13 Apr La puerta condenada
Por Laura Ramos
Fueron las misteriosas coincidencias que rodean a dos breves cuentos de Julio Cortázar y Adolfo Bioy Casares las que me llevaron a viajar a Montevideo un par de semanas atrás. Me dirigí a la calle Soriano con el propósito de encontrar la puerta-trampa oculta tras el armario de la habitación del segundo piso del hotel Cervantes. Sabía que en los últimos tiempos el Cervantes había celebrado una asamblea de francmasonería y hasta alojaba swingers , pero no imaginé que una tenebrosa tela negra con la leyenda “Obra en construcción” me impediría la entrada. La antigua fachada sigue en pie, pero el segundo piso está tapado por la tela; sólo en un extremo del edificio un lúgubre cartel de vidrio sin luz reza “Hotel Cervantes”. Lo rodean casas decrépitas, un viejo teatro en ruinas, ventanas clausuradas, establecimientos comerciales que parecen haber cerrado sus persianas hace años.

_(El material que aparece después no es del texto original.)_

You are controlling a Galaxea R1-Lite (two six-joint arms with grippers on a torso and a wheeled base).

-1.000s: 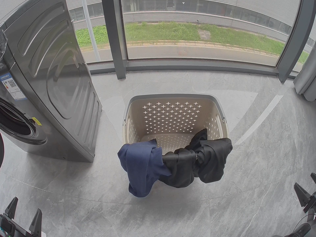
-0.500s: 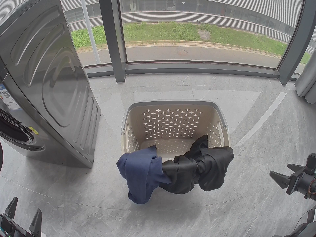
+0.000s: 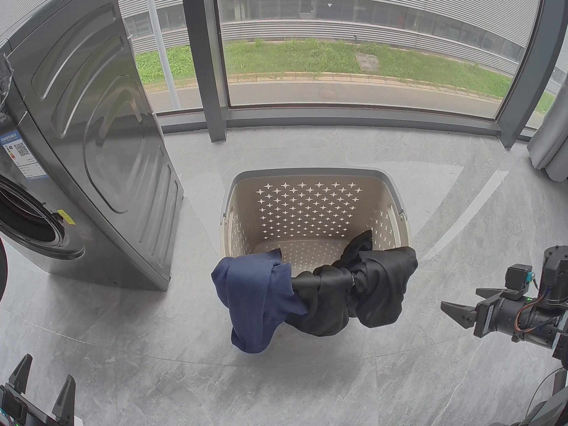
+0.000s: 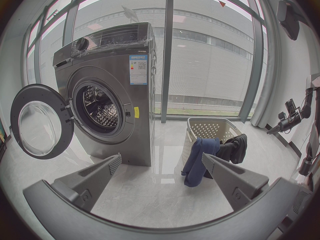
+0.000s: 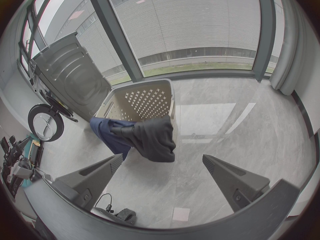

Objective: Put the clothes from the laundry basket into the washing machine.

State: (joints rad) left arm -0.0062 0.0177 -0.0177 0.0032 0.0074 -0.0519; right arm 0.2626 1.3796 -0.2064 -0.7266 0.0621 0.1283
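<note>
A beige laundry basket stands on the floor in the middle of the head view. Over its near rim hang a navy garment and a black garment, which touch each other. The washing machine stands to the left; its round door is swung open and the drum is bare. My right gripper hovers open to the right of the basket, pointing at the black garment but well apart from it. Low at the near left, my left gripper stands open and holds nothing.
A glass window wall with dark pillars runs behind the basket. A pale curtain hangs at the far right. Grey tiled floor lies open around the basket and before the machine.
My right arm has risen from the lower right corner and moved left toward the basket. The left gripper and the clothes have kept still. The head view dipped briefly and came back.
</note>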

“La puerta condenada”, de Cortázar (1956), y “Un viaje o El mago Inmortal”, de Bioy Casares (1962) son, a primera vista, casi idénticos en argumento. En los días en que escribió su cuento, Bioy estaba solo en un hotel de Portofino, leyendo a Dante; Cortázar escribió el suyo mientras leía un libro sobre vampiros en una casa rodeada de bosques, en Francia. En su ensayo “Historia de dos cuentos”, Vlady Kociancich consigna que los dos escritores se encontraron en Buenos Aires en 1973 “para reírse juntos de un plagio sin plagiarios cuya impecable confección desmorona la suspicacia del más vigilante de los críticos”. Bioy achacó los parecidos a la casualidad, porque Bioy creía en el azar. Paul Auster escribió sobre el azar dos libros ( El cuaderno rojo y La música del azar ), si no toda su obra. (En matemáticas, el azar puede ilustrarse con un juego de dados: cuando se arroja un dado, excepto que una cara esté cargada, existe la misma probabilidad de que salga cualquier número. Cada cara tiene 1/6 de probabilidades de salir.)

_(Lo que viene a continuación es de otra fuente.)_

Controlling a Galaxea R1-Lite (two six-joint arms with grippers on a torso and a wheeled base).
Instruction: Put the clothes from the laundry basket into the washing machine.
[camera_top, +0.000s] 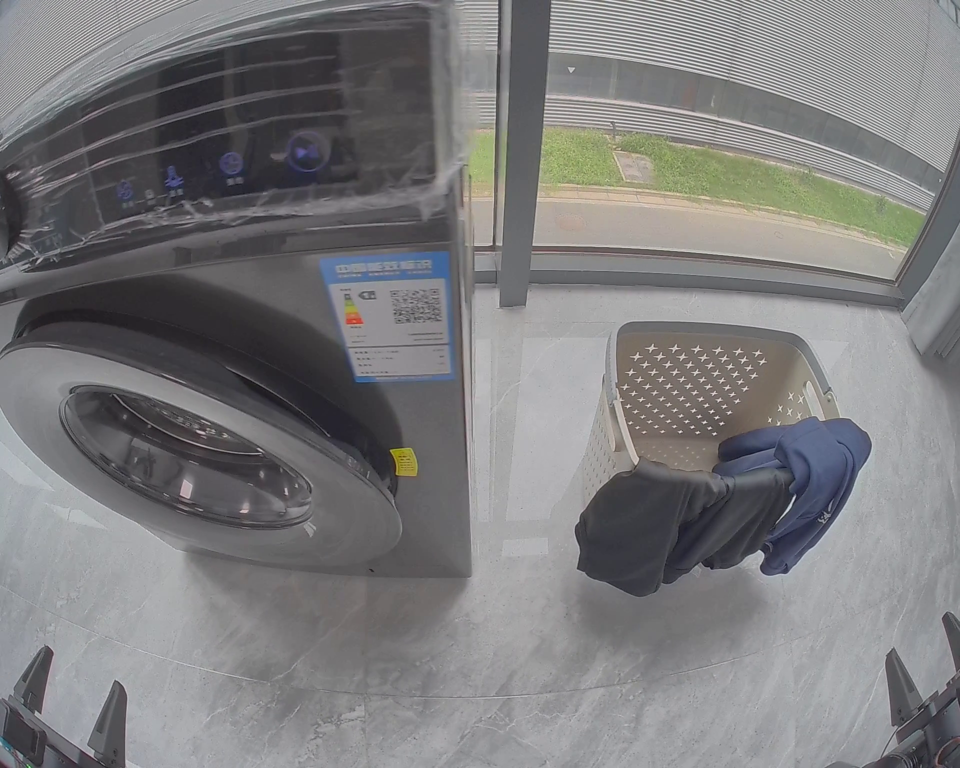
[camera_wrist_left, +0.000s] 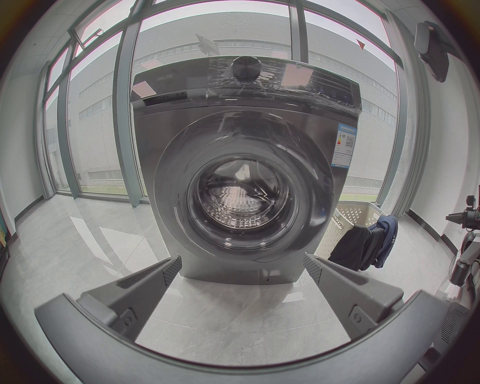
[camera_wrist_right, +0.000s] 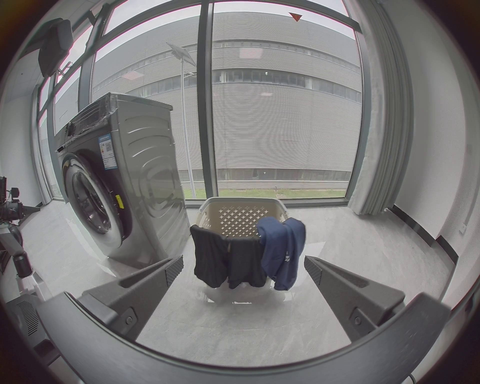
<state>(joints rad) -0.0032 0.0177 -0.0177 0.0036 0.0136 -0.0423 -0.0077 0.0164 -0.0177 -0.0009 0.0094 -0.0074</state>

Pero Cortázar sostuvo que en este azar había un mensaje indescifrable, una tercera voluntad. Su relato, tanto más fantasmagórico ya que su ánima errante es el alma condenada de un niño, empieza así: “A Petrone le gustó el hotel Cervantes por razones que hubieran desagradado a otros. Era un hotel sombrío, tranquilo, casi desierto”.
Las habitaciones vacías y los ocupantes fantasma no son extraños a la tradición de la literatura fantástica, pero la coincidencia argumental entre los dos cuentos es rara y la hacen más rara aún las coincidencias en los detalles: un comerciante que viaja a Montevideo y una trama en la que inexplicables voces procedentes de una habitación del hotel turban el sueño del protagonista. Ambos personajes viajan desde Buenos Aires en el barco de la Carrera (curioso nombre para un navío que tardaba toda una noche en cruzar el Río de la Plata).

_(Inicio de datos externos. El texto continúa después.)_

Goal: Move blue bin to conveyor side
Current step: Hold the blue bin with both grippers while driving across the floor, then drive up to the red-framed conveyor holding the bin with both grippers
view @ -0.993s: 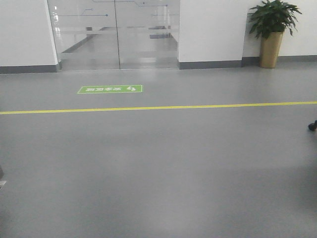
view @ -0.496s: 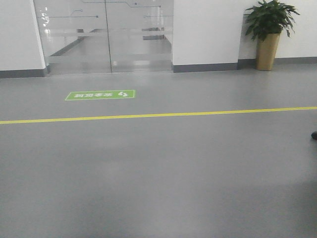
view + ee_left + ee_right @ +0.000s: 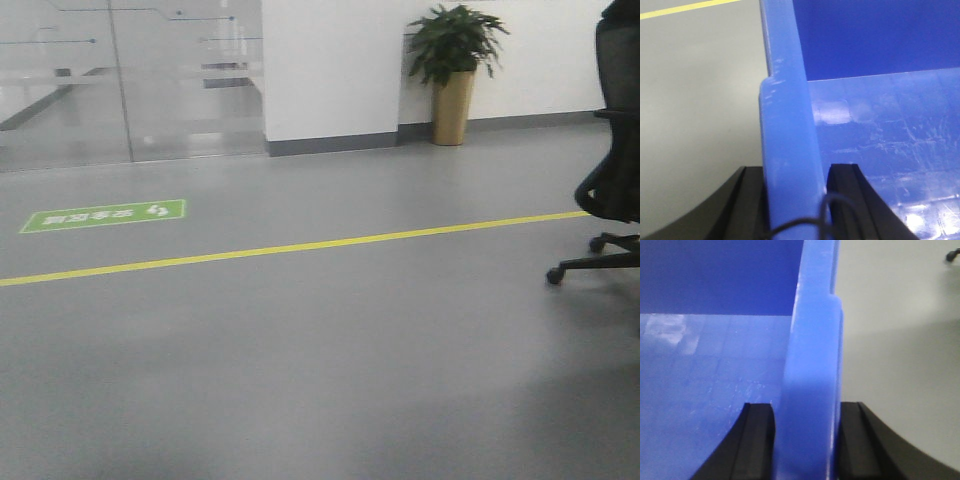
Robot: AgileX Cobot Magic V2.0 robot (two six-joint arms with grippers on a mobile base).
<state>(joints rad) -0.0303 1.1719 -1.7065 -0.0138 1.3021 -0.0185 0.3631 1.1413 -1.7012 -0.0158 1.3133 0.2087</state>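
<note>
My left gripper (image 3: 792,205) is clamped on the left wall of the blue bin (image 3: 880,135), my right gripper (image 3: 807,445) on its right wall. The bin sits between my 2 arms, grey floor (image 3: 695,100) outside both walls.

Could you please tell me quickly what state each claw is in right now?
Left claw: closed on the blue bin, gripping its side wall.
Right claw: closed on the opposite side wall of the same bin.
</note>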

Borges, que también frecuentaba el Cervantes, debía de tener los gustos de Petrone y de Cortázar: “Yo quería que en el cuento quedara la atmósfera del hotel Cervantes porque tipificaba un poco muchas cosas de Montevideo para mí. Había el personaje del Gerente, la estatua esa que hay (o había) en el hall, una réplica de Venus, y el clima general del hotel. Entre la cama, una mesa y un gran armario que tapaba una puerta condenada, el espacio que quedaba para moverme era el mínimo” (Cortázar, 1973). La cadena Fën Hotels invirtió ocho millones de dólares para convertir al Cervantes en un hotel-boutique con ochenta y cinco habitaciones, un salón de eventos, restaurante, salas de lectura y spa: el Esplendor Cervantes. Según la información que me proporcionó un albañil, el segundo piso seguirá albergando habitaciones para huéspedes.
Es evidente para mí que los intrépidos empresarios no adscriben a la teoría del mensaje indescifrable o de la tercera voluntad, porque si creyeran en fantasmas y apariciones, como Cortázar, ¿acaso se atreverían a alojar a un huésped cinco estrellas en la habitación de la puerta-trampa? De acuerdo con mi fuente testimonial, de la Venus no quedan rastros.